2005 Aldo Conterno Barolo Granbussia.  While the 2005 vintage takes a small back seat to the  highly ’04 vintage, the wines are marvelous.  I had this particular wine twice in the past year and It has be superb on both occasions. In fact it is one of the best wines of the 2005 vintage I have tasted.  It displayed great balance, complexity, finesse and focus and finished with considerable length and elegance.  The wine is drinking beautifully now and should provide great drinking for the next decade.

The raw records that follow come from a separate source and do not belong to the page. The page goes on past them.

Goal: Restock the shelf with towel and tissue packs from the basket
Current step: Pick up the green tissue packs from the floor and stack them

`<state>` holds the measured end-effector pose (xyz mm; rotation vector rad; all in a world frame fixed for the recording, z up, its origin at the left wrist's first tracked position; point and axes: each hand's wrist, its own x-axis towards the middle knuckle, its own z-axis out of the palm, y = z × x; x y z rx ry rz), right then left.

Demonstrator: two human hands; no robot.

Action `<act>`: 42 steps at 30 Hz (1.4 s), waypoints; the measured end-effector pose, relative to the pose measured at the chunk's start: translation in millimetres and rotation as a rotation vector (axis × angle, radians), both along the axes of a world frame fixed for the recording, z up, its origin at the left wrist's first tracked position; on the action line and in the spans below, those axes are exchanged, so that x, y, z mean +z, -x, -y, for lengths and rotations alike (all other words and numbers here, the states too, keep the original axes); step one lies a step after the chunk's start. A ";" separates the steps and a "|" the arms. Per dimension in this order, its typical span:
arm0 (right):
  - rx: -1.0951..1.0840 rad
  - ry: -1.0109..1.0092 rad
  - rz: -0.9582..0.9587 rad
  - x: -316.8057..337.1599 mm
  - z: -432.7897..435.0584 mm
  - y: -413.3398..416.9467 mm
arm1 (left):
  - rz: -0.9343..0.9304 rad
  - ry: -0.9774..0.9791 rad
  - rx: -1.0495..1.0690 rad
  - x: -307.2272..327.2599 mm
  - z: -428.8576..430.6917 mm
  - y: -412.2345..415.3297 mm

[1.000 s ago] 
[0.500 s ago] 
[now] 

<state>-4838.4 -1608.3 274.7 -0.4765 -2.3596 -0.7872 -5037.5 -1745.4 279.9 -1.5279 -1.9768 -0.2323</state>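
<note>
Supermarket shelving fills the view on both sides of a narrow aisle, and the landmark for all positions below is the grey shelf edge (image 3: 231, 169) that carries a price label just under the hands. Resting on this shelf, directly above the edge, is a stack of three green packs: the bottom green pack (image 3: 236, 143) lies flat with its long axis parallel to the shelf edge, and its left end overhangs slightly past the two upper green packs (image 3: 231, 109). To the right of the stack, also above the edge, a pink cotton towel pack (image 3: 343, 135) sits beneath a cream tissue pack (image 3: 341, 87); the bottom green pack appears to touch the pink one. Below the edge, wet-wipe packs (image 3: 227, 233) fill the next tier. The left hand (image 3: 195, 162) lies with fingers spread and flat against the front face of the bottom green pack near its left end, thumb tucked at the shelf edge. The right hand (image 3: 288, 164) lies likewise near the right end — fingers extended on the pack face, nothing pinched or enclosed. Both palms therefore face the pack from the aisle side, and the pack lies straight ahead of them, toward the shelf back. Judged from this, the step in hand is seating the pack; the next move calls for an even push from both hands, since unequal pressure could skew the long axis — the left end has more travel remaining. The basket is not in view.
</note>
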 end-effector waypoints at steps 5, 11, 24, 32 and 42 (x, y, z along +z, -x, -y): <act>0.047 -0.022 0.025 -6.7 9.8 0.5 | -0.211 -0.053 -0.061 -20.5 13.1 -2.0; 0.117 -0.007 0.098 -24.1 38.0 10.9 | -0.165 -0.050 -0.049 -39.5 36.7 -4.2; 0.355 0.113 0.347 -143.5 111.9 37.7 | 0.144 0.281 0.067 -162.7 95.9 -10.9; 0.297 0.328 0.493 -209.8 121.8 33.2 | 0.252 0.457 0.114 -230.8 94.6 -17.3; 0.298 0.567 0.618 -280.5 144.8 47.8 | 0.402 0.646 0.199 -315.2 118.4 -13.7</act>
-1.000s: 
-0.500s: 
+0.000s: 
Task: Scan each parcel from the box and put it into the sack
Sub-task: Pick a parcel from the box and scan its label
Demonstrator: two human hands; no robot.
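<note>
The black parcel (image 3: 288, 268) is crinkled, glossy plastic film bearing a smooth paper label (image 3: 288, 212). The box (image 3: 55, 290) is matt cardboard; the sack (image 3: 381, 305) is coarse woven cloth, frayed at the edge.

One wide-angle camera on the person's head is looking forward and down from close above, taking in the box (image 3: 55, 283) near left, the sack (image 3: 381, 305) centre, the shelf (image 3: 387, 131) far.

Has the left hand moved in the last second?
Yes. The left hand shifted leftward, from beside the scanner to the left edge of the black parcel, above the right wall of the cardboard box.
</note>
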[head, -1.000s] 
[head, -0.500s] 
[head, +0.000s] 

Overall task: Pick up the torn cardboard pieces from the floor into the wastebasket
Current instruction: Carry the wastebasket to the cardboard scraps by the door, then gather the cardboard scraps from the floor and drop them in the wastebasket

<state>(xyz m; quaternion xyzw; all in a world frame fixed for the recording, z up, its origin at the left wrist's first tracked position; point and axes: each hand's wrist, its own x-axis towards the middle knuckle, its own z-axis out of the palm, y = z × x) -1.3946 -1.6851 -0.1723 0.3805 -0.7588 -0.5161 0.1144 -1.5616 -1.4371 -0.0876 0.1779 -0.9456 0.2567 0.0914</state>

Photo Courtesy of Eric Guido
2010 Sergio Barale Barolo.  Even thought the Barale family has been making traditionally styled Barolo for almost 150 years, this was my first experience with the wine.  One would expect that a traditionally made Barolo from the epic 2010 vintage would be tremendous, and this certainly did not disappoint anyone at our table.  It drank beautifully with great balance and complexity.  At $47 a bottle, Chambers Street Wines, this is worth adding to your cellar.

1971 Francesco Rinaldi Barolo.  From the epic 1971vintage, this was sensational.  The wine lingered on the palate in glorious harmony before finishing with a captivating length.  Thanks Eric for sharing a bit with me.

1990 Giuseppe Rinaldi Barolo.  What do you get when you taste a Barolo made by a great winemaker from a fantastic vintage, simply an incredible experience.  The wine soared from the glass with brilliance, focus and finesse.  Thank you Tony and Marta for sharing some with me. Wish I had some in my cellar.

1966 Cappellano Barolo 2.1 liters, Troglio bottling. The wine was brought by Vinous member Ken Vastola.  As you can see the bottle has a very weird shape.  According to Ken, Giovanni Troglia was a wine merchant in Turin who bottled a wide range of Northern Italian wines under his own label. Check out Ken’s blog, The Fine Wine Geek, for information on this bottling.  The wine itself was simply magnificent.  The fruit was still very much intact on a beautifully round and soft palate.  A memorable drinking experience.  My wine of the night.

Photo Courtesy of Ken Vastola

It was a great evening.  I look forward to next year's event.